Recreated on my machine with the following interactive session:

[GCC 7.5.0] :: Anaconda, Inc. on linux
Type "help", "copyright", "credits" or "license" for more information.
>>> import torch
>>> from autoclip.torch import QuantileClip
>>> model = torch.nn.Linear(5, 5)
>>> optimizer = torch.optim.Adam(
...     model.parameters(),
...     lr = 0.05,
...     weight_decay = 0.1,
... )
>>> optimizer = QuantileClip.as_optimizer(optimizer, 0.5)
>>> torch.save(optimizer, 'test_file.pth')
>>> optimizer = torch.load('test_file.pth')
>>> optimizer.lr
Traceback (most recent call last):
  File "<stdin>", line 1, in <module>
  File "/home/tanner/miniconda3/envs/branch/lib/python3.9/site-packages/autoclip/torch/clipper.py", line 235, in __getattr__
    return getattr(self.optimizer, attr)
  File "/home/tanner/miniconda3/envs/branch/lib/python3.9/site-packages/autoclip/torch/clipper.py", line 235, in __getattr__
    return getattr(self.optimizer, attr)
  File "/home/tanner/miniconda3/envs/branch/lib/python3.9/site-packages/autoclip/torch/clipper.py", line 235, in __getattr__
    return getattr(self.optimizer, attr)
  [Previous line repeated 996 more times]
RecursionError: maximum recursion depth exceeded
HesitantlyHuman commented 1 year ago

Looks like this problem will only rear it's head when the accessed attribute does not exist in optimizer. For whatever reason, what is normally a nice readable error like: AttributeError: 'Adam' object has no attribute 'lr' becomes this ugly recursion problem.

As an example of the saving and loading working correctly:

Python 3.9.7 (default, Sep 16 2021, 13:09:58) 
[GCC 7.5.0] :: Anaconda, Inc. on linux
Type "help", "copyright", "credits" or "license" for more information.
>>> import torch
>>> from autoclip.torch import QuantileClip
>>> model = torch.nn.Linear(5, 5)
>>> optimizer = torch.optim.Adam(model.parameters())
>>> optimizer = QuantileClip.as_optimizer(optimizer, 0.5)
>>> torch.save(optimizer, "test_file.pth")
>>> optimizer = torch.load("test_file.pth")
>>> print(optimizer.defaults)
{'lr': 0.001, 'betas': (0.9, 0.999), 'eps': 1e-08, 'weight_decay': 0, 'amsgrad': False}
>>> 
HesitantlyHuman commented 1 year ago

Looks like it was the same problem as this stackoverflow question.

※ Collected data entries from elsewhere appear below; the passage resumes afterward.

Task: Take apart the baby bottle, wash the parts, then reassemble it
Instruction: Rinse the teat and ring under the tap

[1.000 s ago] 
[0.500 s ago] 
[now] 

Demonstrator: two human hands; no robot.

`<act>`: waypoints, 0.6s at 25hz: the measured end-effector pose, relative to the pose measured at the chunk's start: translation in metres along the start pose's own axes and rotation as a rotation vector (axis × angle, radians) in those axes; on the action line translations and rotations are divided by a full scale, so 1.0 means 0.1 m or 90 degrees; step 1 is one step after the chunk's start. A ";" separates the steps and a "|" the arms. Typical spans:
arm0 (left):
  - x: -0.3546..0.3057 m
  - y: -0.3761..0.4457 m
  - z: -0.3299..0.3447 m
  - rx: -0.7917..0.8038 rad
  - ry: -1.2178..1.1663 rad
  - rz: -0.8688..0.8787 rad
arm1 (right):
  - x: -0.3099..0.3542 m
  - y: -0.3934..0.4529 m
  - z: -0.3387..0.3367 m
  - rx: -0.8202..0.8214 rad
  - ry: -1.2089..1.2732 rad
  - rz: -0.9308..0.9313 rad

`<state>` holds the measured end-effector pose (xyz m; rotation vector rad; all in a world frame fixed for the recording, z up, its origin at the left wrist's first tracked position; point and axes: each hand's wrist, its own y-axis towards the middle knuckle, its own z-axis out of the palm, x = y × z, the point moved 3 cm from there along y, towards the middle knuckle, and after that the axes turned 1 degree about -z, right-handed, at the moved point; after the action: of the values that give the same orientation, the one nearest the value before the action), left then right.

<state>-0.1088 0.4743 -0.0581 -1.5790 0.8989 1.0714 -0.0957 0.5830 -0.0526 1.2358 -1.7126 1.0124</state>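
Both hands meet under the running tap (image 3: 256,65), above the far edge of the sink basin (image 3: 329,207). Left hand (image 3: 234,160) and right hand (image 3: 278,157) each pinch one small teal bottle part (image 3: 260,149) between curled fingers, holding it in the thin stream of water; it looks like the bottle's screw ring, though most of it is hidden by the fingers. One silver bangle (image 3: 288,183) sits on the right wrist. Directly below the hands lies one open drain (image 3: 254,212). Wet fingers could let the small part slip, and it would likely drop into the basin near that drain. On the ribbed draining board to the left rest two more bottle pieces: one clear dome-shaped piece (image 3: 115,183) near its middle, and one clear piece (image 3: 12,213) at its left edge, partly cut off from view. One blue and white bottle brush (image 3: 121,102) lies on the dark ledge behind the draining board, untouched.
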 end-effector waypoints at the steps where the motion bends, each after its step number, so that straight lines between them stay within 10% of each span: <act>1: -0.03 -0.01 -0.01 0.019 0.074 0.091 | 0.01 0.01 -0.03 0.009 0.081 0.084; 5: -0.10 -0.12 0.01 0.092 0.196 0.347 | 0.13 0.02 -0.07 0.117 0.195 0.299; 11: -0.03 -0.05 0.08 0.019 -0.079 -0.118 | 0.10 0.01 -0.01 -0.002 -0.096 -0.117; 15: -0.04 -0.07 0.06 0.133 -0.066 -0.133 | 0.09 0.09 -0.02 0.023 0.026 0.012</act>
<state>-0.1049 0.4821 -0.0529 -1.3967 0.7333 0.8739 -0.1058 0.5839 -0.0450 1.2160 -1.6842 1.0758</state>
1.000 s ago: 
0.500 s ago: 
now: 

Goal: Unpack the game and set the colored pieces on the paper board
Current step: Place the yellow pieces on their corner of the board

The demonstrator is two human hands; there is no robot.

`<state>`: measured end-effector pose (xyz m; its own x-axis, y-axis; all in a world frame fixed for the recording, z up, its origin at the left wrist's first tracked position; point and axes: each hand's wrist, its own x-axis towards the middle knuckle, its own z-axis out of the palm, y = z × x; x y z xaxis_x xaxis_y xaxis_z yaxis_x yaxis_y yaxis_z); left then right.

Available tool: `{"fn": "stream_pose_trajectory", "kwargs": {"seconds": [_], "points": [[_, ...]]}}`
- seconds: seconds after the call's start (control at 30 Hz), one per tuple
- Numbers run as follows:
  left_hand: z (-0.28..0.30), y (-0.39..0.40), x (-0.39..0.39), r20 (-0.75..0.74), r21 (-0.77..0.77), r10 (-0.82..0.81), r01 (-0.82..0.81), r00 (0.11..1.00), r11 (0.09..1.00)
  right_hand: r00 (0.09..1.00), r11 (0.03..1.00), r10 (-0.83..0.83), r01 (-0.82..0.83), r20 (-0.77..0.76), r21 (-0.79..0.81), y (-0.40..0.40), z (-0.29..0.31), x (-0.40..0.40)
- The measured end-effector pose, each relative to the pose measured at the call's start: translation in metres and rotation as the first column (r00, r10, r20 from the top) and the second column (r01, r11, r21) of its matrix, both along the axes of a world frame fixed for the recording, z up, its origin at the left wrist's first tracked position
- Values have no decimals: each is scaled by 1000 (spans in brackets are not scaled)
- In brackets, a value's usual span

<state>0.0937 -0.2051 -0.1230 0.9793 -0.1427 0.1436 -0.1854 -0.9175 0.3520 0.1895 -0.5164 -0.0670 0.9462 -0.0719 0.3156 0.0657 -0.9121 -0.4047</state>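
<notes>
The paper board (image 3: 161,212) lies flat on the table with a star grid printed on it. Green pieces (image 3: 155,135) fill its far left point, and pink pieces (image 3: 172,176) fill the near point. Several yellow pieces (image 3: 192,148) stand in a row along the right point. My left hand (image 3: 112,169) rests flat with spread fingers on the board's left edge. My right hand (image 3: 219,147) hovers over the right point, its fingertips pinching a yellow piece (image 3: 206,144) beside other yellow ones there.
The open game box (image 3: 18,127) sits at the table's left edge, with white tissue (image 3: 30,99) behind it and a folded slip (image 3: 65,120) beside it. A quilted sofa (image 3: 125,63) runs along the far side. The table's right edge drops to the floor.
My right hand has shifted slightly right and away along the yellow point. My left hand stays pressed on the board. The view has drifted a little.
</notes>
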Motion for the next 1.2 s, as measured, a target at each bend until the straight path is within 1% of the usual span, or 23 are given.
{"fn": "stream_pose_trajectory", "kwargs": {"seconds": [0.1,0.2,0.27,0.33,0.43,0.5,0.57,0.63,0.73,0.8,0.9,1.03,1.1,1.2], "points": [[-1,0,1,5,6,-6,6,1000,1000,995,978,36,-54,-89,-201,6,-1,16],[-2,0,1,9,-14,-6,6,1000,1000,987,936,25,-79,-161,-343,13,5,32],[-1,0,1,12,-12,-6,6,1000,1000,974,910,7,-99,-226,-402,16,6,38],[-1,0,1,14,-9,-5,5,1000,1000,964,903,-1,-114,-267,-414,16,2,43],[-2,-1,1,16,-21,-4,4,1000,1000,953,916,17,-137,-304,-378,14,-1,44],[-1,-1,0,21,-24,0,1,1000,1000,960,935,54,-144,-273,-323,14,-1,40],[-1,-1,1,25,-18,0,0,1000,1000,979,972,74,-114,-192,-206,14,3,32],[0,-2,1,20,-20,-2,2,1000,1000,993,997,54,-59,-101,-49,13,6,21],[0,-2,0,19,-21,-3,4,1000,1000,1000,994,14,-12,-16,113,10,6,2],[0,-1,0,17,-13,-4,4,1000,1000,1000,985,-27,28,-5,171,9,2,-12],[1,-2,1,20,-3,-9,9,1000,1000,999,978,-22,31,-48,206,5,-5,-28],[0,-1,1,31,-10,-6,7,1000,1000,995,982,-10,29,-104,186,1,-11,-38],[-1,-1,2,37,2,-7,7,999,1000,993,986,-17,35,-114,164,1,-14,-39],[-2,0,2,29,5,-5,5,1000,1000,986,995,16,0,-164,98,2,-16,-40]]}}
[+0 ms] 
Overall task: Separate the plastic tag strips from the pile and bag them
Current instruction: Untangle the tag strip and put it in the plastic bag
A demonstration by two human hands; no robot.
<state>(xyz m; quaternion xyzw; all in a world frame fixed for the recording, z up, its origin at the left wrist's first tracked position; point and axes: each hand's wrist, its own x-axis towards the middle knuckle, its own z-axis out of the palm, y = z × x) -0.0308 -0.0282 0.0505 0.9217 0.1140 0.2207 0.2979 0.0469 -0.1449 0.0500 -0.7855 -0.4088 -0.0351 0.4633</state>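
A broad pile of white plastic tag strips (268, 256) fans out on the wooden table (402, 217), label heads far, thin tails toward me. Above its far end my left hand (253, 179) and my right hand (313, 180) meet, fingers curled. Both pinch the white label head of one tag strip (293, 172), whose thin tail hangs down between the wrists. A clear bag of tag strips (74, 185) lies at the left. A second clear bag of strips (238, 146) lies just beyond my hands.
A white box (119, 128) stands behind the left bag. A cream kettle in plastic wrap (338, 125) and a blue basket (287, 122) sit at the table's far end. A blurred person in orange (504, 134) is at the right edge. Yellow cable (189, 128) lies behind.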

Since torch.save uses pickle under the hood, it naturally has the same issues when it comes to getattr.

The issue has been resolved with patch update 0.2.1.

HesitantlyHuman commented 1 year ago

For those who have future problems using torch.save or pickle and find themselves on this thread, it is generally recommended to use the state_dict pattern for saving and checkpointing. See the README.md for more info.